ACTIVITY ▸ From the listing below, restate word for word the lines from the line containing "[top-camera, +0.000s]" down through the line containing "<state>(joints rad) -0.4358". Exclude pictures.

** Opening DATA RECORDS block **

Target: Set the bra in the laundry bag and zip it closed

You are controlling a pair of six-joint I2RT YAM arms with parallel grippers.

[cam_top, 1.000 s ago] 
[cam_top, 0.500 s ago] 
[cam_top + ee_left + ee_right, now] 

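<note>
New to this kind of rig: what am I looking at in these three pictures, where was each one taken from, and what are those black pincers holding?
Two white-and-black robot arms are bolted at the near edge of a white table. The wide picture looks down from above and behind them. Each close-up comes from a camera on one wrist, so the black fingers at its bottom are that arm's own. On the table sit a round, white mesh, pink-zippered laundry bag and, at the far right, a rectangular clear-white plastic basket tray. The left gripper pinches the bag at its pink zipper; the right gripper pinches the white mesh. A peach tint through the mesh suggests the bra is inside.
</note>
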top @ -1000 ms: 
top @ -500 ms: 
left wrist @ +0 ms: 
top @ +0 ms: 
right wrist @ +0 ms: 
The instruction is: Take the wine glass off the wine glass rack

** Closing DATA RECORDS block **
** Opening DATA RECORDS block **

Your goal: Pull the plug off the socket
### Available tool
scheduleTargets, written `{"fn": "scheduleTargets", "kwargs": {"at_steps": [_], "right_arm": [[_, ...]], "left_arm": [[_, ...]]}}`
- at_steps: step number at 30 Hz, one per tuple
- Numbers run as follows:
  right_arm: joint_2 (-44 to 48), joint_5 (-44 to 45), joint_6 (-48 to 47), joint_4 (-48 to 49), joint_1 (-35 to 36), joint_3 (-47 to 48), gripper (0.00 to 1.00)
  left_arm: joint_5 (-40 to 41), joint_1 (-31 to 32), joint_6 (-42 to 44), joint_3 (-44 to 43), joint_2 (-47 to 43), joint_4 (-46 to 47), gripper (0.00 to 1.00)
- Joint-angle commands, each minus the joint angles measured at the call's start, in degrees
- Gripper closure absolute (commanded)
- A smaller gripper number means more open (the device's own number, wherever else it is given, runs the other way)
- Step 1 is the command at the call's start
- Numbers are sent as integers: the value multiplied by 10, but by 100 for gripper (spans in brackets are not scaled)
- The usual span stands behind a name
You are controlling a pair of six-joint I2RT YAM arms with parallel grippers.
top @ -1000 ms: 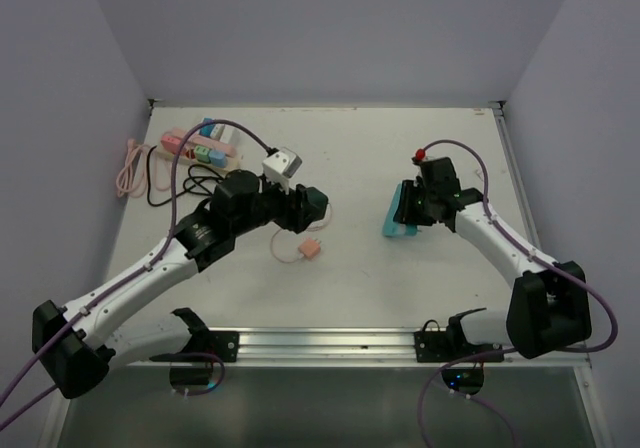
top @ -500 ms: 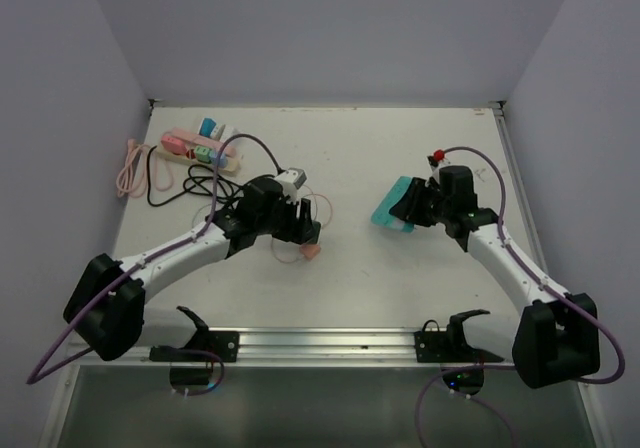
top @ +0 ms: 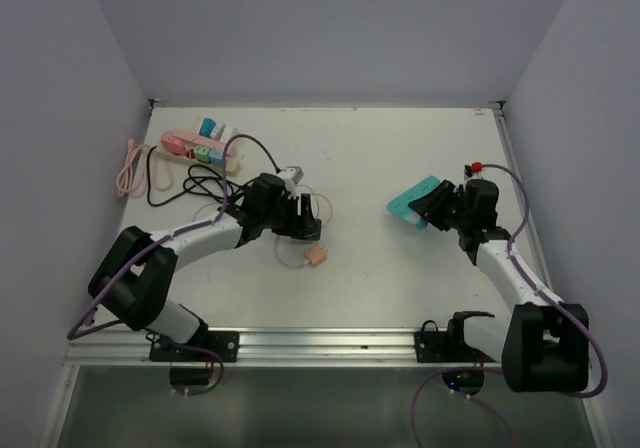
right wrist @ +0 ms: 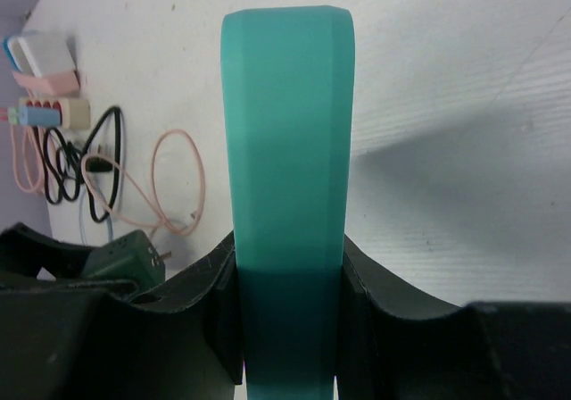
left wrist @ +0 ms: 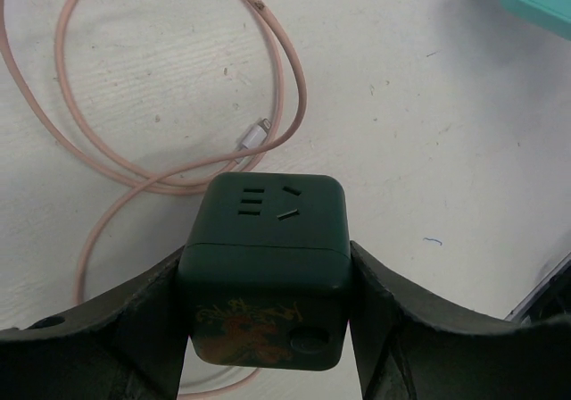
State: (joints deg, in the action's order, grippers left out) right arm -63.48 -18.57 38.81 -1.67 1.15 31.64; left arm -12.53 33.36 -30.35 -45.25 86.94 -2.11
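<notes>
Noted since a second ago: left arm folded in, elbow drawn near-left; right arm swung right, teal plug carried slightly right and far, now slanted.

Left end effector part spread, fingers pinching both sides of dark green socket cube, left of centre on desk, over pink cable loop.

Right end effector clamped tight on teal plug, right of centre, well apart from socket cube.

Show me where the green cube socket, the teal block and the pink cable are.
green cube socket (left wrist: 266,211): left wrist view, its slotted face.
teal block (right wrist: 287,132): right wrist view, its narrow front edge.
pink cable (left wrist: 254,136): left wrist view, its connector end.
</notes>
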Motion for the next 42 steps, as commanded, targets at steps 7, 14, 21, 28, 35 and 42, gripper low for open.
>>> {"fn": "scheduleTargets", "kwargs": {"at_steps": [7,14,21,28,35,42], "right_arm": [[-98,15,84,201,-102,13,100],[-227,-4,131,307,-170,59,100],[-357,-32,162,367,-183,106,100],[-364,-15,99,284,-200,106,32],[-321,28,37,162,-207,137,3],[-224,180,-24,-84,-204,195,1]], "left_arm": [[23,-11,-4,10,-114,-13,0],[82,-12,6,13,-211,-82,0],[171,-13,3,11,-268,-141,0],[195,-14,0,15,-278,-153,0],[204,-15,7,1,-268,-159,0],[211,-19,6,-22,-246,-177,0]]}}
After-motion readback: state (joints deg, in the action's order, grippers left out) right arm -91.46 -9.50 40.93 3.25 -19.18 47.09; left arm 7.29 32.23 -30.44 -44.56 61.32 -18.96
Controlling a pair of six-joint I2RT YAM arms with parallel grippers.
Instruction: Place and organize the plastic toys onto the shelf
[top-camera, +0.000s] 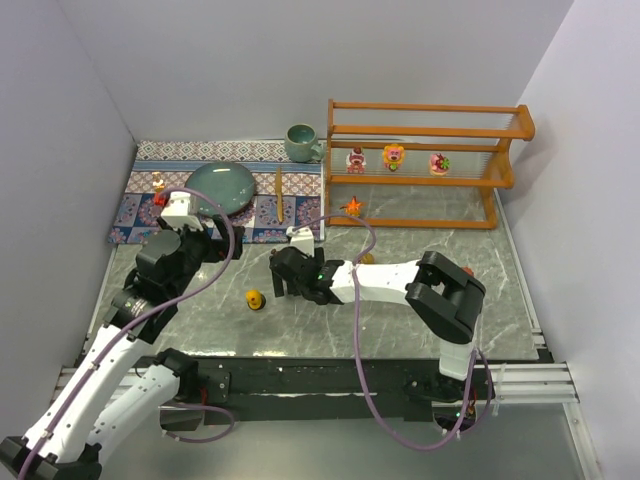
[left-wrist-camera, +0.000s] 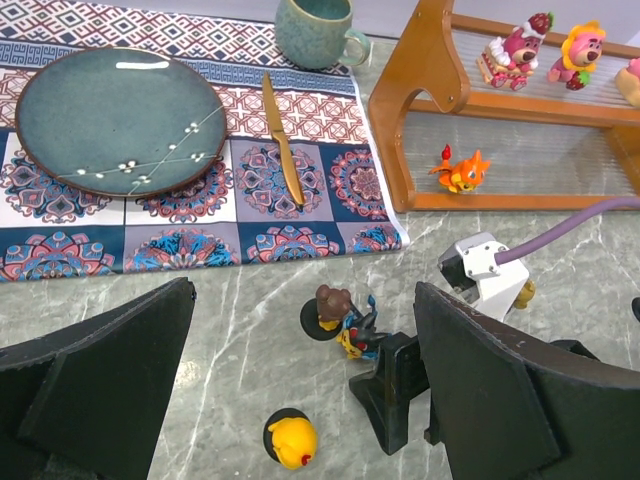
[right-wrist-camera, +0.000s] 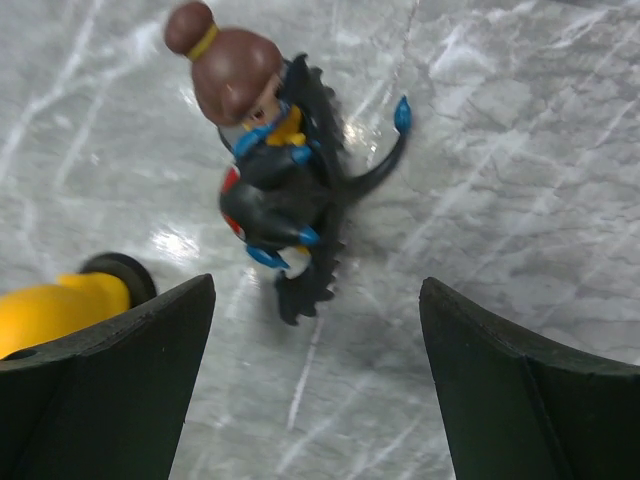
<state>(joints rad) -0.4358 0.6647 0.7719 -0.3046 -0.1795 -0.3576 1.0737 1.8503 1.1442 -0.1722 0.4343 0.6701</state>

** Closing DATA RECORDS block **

ANSWER SPACE ▸
[top-camera, +0.000s] 
[left-wrist-camera, +0.000s] 
[right-wrist-camera, +0.000s] 
<state>(joints rad) -0.4358 0.6647 0.7719 -0.3046 -0.1795 -0.3576 1.0737 1.8503 1.1442 -0.1722 0.4343 0.6701</state>

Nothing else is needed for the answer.